**EXERCISE AIM:**
Gather every line in the records below that contains the word "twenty".
***** MATERIAL FOR THIS EXERCISE
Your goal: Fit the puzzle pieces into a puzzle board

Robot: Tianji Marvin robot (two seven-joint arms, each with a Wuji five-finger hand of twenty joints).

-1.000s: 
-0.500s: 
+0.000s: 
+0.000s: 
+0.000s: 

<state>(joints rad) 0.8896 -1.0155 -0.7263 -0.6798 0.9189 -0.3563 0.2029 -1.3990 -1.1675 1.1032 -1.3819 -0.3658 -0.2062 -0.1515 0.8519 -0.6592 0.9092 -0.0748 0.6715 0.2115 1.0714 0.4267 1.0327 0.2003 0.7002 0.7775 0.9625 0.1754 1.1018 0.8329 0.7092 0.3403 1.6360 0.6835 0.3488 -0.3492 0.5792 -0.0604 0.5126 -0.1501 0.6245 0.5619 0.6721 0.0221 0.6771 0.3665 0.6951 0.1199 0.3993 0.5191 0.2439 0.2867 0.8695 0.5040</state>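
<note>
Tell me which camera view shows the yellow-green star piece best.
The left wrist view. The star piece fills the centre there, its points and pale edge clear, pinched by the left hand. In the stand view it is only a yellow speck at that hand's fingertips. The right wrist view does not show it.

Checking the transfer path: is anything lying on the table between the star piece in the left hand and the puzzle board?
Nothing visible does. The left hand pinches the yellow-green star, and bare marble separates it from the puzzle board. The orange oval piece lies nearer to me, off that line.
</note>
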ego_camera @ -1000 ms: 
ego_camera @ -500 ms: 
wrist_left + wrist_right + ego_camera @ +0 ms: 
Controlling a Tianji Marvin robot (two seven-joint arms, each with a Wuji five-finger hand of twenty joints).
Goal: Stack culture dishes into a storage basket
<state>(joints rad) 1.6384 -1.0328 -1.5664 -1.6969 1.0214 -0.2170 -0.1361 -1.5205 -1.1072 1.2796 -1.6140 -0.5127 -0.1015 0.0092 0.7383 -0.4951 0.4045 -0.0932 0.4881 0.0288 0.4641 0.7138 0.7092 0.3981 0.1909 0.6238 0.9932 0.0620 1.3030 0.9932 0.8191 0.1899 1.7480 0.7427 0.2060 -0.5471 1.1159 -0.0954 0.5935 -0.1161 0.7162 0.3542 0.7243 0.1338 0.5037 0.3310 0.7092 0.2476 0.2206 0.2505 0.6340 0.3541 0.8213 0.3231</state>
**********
**SOLUTION BELOW:**
Robot: Tianji Marvin robot (two seven-joint arms, each with a Wuji five-finger hand of twenty joints).
Controlling a Tianji Marvin robot (two seven-joint arms, each with a Wuji five-finger hand of twenty joints).

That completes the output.